TASK GOAL:
The full listing, start to finish: write it out again exactly.

· · ·

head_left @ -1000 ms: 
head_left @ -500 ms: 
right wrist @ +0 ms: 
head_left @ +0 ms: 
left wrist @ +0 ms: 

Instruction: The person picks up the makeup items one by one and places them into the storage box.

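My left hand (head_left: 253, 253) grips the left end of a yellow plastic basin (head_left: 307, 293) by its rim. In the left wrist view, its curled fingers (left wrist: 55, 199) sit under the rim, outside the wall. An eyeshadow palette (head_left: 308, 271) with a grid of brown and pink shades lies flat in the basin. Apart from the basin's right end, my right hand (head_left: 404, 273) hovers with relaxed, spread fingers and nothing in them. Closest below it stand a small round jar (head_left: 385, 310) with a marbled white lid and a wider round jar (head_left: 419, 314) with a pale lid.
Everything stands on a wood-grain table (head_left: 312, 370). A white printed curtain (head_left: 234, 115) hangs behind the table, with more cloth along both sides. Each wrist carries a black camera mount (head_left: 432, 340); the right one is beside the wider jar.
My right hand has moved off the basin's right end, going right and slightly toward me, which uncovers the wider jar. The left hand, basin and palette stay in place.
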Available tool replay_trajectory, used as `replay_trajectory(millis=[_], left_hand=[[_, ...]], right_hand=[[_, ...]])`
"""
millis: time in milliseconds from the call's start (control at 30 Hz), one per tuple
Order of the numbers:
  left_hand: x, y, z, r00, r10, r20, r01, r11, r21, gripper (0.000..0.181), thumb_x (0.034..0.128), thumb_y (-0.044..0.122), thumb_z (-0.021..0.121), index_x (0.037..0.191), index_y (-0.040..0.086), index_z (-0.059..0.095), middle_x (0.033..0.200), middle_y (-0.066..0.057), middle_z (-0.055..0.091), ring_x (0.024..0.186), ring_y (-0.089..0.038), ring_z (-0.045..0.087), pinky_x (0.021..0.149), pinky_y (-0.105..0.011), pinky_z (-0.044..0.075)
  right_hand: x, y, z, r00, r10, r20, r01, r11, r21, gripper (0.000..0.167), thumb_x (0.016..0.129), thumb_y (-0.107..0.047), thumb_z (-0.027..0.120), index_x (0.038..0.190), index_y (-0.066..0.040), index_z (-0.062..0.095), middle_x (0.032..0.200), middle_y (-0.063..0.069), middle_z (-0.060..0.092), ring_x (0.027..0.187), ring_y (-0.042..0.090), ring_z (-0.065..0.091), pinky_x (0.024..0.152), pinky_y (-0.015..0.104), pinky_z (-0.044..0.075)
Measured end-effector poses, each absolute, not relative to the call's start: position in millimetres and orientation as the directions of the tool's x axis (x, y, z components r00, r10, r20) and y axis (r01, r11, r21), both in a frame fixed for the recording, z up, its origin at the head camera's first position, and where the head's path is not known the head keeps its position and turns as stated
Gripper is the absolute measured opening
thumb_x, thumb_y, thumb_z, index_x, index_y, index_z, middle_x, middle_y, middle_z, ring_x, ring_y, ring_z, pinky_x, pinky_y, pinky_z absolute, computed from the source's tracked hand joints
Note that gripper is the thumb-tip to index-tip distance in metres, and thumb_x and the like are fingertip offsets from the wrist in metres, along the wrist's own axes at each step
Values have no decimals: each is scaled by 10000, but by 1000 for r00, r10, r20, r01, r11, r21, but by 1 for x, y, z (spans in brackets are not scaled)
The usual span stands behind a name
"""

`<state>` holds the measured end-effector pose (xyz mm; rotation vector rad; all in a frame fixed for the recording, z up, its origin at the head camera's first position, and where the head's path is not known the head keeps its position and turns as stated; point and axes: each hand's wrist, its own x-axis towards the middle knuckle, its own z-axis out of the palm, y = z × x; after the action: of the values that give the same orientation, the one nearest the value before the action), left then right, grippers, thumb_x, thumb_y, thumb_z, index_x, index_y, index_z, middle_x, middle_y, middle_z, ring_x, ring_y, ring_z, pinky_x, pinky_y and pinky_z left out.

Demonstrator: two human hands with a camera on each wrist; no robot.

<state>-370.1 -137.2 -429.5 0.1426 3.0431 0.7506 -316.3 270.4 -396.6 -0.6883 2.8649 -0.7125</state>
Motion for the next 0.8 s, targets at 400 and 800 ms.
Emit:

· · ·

RESULT:
head_left @ -1000 ms: 
head_left @ -500 ms: 
right wrist @ +0 ms: 
head_left @ +0 ms: 
left wrist @ +0 ms: 

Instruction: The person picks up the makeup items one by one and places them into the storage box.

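My left hand (head_left: 253, 253) grips the left end of a yellow plastic basin (head_left: 307, 293) by its rim. In the left wrist view, its curled fingers (left wrist: 55, 199) sit under the rim, outside the wall. An eyeshadow palette (head_left: 308, 271) with a grid of brown and pink shades lies flat in the basin. Apart from the basin's right end, my right hand (head_left: 404, 273) hovers with relaxed, spread fingers and nothing in them. Closest below it stand a small round jar (head_left: 385, 310) with a marbled white lid and a wider round jar (head_left: 419, 314) with a pale lid.
Everything stands on a wood-grain table (head_left: 312, 370). A white printed curtain (head_left: 234, 115) hangs behind the table, with more cloth along both sides. Each wrist carries a black camera mount (head_left: 432, 340); the right one is beside the wider jar.
My right hand has moved off the basin's right end, going right and slightly toward me, which uncovers the wider jar. The left hand, basin and palette stay in place.
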Available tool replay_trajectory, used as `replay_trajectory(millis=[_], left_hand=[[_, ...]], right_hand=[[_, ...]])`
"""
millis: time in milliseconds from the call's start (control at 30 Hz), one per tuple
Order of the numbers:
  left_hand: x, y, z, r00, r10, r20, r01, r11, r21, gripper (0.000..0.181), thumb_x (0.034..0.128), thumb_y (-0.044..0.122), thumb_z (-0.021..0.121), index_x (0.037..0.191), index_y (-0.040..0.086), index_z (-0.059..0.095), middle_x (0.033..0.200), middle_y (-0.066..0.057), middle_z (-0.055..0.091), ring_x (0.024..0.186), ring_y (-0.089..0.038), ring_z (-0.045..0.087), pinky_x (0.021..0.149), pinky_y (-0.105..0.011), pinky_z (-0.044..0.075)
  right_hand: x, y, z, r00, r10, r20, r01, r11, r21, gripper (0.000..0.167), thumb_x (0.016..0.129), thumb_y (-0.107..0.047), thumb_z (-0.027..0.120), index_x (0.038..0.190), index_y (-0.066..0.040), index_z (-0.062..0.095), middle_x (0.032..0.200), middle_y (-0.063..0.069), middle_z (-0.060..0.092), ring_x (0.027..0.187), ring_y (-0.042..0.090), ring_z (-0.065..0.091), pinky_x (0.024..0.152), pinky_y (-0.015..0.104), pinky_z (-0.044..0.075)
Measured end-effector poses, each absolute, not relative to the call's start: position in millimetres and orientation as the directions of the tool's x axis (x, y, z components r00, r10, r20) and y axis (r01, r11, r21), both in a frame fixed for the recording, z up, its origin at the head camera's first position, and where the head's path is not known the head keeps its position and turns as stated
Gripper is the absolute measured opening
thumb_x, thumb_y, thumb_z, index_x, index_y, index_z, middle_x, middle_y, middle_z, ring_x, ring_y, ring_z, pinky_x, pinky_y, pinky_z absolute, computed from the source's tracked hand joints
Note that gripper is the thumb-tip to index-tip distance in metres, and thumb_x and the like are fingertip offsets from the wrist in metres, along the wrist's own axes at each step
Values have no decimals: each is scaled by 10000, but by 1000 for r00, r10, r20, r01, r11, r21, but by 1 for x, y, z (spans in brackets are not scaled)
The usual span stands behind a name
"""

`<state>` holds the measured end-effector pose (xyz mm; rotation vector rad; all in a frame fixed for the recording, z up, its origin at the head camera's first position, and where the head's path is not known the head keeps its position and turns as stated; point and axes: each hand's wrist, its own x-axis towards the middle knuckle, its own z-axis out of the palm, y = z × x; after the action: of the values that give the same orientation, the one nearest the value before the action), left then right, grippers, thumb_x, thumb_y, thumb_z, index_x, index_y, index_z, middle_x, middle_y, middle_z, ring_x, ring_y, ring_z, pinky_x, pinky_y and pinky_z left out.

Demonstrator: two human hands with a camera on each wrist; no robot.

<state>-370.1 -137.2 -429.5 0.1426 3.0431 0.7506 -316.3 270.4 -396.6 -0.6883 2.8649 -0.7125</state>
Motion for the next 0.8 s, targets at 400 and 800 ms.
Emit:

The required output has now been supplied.